• **WHAT NEEDS TO BE DONE**: Only the lines of the data holding the string "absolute" need to be returned.

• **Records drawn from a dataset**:
[Start of section]
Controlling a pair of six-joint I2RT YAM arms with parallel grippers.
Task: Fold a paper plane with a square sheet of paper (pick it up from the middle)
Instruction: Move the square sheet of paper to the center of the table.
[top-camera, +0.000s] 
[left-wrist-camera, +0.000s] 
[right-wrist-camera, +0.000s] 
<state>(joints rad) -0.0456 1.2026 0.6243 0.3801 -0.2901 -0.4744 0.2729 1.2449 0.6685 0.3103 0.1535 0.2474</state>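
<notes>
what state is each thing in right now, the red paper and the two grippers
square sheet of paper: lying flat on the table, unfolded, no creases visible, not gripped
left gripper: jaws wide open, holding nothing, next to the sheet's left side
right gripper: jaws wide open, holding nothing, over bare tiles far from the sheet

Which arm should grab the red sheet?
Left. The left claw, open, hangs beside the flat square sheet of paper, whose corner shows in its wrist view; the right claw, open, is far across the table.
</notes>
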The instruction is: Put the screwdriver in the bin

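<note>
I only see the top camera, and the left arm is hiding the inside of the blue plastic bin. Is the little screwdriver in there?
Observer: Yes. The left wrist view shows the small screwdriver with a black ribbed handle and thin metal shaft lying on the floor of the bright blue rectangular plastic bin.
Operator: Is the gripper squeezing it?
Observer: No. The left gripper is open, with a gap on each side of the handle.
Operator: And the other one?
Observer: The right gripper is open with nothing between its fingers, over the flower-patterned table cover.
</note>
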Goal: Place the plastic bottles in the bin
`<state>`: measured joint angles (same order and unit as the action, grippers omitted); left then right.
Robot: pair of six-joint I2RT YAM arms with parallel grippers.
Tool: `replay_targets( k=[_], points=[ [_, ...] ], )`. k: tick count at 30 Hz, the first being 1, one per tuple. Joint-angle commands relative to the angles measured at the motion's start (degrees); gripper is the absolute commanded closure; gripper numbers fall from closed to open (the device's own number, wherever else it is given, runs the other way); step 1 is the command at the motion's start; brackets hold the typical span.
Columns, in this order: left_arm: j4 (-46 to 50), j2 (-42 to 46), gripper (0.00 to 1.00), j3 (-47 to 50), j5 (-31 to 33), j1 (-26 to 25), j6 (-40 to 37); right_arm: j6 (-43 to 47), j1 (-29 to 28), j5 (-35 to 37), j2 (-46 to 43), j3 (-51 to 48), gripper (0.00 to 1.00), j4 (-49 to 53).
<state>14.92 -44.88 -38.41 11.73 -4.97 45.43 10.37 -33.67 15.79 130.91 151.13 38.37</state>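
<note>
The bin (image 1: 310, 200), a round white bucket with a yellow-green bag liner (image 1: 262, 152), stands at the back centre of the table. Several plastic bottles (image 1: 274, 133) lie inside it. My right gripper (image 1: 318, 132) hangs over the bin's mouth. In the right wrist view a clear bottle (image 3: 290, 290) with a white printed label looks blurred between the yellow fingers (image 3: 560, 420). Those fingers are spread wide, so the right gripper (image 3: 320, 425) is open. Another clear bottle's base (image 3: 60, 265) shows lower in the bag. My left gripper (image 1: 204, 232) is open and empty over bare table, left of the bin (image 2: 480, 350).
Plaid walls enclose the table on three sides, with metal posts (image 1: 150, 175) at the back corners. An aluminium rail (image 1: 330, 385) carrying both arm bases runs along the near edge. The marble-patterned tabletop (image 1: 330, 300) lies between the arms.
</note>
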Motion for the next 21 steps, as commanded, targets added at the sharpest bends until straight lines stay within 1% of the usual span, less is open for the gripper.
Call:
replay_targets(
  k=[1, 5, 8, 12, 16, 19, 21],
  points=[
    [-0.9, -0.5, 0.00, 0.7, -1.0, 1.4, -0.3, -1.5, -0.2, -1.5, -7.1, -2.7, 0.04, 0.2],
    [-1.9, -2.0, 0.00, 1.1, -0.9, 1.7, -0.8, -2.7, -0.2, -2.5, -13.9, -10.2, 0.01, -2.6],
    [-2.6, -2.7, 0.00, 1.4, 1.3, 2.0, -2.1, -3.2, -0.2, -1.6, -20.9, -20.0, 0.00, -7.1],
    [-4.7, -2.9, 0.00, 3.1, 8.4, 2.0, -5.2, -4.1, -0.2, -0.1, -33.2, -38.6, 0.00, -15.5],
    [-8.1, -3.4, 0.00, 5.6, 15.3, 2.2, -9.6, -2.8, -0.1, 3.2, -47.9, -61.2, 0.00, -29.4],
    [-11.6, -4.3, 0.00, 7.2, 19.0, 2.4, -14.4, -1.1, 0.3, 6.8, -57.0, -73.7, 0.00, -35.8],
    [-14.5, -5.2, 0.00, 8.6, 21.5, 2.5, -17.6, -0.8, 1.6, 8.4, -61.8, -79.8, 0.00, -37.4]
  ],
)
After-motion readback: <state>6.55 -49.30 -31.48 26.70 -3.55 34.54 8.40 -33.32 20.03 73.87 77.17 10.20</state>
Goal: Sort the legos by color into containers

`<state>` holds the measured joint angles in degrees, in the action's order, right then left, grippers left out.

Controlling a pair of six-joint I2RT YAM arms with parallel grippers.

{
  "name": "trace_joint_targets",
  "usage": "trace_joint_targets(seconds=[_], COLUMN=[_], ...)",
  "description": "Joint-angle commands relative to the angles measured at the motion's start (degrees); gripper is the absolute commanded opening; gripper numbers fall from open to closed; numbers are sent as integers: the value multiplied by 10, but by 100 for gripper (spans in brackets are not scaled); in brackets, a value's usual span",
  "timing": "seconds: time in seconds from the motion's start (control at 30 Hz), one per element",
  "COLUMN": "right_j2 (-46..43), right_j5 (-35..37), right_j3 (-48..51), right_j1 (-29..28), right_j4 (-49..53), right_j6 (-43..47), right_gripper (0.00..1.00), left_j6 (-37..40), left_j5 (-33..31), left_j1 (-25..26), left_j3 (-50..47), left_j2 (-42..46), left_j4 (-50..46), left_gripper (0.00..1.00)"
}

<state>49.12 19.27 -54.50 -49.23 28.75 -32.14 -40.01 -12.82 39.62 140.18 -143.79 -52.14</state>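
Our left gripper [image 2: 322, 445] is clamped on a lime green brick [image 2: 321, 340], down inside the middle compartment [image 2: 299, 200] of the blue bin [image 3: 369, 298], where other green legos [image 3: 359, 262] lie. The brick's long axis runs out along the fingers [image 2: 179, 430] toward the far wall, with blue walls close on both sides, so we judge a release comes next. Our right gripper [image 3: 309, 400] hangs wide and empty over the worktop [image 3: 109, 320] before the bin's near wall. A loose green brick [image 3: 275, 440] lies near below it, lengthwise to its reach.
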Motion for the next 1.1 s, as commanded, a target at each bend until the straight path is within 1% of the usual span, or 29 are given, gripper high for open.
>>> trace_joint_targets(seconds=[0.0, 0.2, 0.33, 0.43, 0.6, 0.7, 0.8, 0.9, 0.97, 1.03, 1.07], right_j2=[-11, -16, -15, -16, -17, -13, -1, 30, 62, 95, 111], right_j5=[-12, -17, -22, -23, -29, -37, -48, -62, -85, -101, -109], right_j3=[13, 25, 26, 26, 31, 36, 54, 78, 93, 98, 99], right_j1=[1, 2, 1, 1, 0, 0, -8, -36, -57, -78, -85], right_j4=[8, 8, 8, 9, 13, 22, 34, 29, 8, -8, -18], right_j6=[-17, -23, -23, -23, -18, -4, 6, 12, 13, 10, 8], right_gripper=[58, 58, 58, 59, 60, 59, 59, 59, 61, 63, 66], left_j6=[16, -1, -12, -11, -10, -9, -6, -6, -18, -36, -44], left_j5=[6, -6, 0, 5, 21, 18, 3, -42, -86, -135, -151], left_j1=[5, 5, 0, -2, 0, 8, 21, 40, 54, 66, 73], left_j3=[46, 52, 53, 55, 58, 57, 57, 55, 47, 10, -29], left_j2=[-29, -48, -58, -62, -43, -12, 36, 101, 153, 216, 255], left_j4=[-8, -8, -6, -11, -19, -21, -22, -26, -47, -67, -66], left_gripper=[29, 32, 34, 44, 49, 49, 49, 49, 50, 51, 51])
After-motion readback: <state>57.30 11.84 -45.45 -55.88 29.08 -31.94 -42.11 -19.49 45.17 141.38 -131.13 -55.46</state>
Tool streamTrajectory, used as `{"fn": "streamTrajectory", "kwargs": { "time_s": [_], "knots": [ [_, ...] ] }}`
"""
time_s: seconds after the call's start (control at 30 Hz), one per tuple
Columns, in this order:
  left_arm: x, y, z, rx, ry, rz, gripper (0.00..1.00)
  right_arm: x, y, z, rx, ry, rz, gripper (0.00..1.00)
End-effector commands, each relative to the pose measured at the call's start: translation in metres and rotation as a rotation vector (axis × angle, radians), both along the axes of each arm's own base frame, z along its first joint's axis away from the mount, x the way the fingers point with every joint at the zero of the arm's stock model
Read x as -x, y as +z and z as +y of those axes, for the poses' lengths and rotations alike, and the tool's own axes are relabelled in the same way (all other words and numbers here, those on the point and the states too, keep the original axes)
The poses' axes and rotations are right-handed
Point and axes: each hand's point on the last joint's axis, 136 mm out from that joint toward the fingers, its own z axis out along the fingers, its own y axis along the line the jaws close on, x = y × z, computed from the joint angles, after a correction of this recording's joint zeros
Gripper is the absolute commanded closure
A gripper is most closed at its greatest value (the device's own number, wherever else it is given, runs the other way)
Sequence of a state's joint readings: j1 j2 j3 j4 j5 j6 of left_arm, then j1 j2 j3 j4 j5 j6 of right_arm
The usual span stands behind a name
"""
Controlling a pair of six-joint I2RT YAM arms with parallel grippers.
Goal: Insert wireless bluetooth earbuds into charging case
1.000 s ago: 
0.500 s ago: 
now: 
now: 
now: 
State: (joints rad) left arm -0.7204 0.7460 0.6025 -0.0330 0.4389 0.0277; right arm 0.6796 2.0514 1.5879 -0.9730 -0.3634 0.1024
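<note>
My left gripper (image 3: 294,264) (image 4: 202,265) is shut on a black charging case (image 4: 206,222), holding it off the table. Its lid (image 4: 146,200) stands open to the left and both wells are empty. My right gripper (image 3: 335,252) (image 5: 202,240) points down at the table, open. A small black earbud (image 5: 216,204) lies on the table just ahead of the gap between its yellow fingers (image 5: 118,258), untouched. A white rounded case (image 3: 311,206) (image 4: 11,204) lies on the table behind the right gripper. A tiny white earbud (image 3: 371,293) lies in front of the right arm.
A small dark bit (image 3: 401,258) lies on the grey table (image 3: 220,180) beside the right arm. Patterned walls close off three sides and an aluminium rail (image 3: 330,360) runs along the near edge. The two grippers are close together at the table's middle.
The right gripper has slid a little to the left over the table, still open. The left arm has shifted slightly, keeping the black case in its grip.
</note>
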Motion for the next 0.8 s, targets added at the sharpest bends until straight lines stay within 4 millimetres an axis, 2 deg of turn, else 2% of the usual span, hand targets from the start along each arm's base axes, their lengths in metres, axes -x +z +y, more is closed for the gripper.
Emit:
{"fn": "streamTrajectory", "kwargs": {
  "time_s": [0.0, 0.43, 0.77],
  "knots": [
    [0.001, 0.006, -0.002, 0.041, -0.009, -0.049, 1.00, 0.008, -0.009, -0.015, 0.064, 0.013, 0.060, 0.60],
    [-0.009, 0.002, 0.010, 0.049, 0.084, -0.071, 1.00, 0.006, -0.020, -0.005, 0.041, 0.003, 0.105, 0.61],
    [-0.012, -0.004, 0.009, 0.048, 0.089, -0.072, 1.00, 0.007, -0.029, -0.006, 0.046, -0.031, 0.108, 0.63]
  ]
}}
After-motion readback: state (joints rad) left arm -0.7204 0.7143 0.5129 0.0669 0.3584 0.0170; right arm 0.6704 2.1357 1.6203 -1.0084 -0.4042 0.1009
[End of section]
• **RESULT OF THE EXERCISE**:
Tool: `replay_targets( k=[_], points=[ [_, ...] ], )`. k: tick count at 30 Hz, the first being 1, one per tuple. Joint-angle commands relative to the angles measured at the motion's start (degrees); gripper is the absolute commanded closure; gripper numbers fall from closed to open (the device's own number, wherever else it is given, runs the other way); step 1 is the command at the motion's start; brackets hold the typical span.
  "description": "Joint-angle commands relative to the angles measured at the motion's start (degrees); gripper is the absolute commanded opening; gripper numbers fall from open to closed; numbers are sent as integers: the value multiplied by 10, but by 100 for gripper (spans in brackets are not scaled); in brackets, a value's usual span",
Gripper is the absolute commanded closure

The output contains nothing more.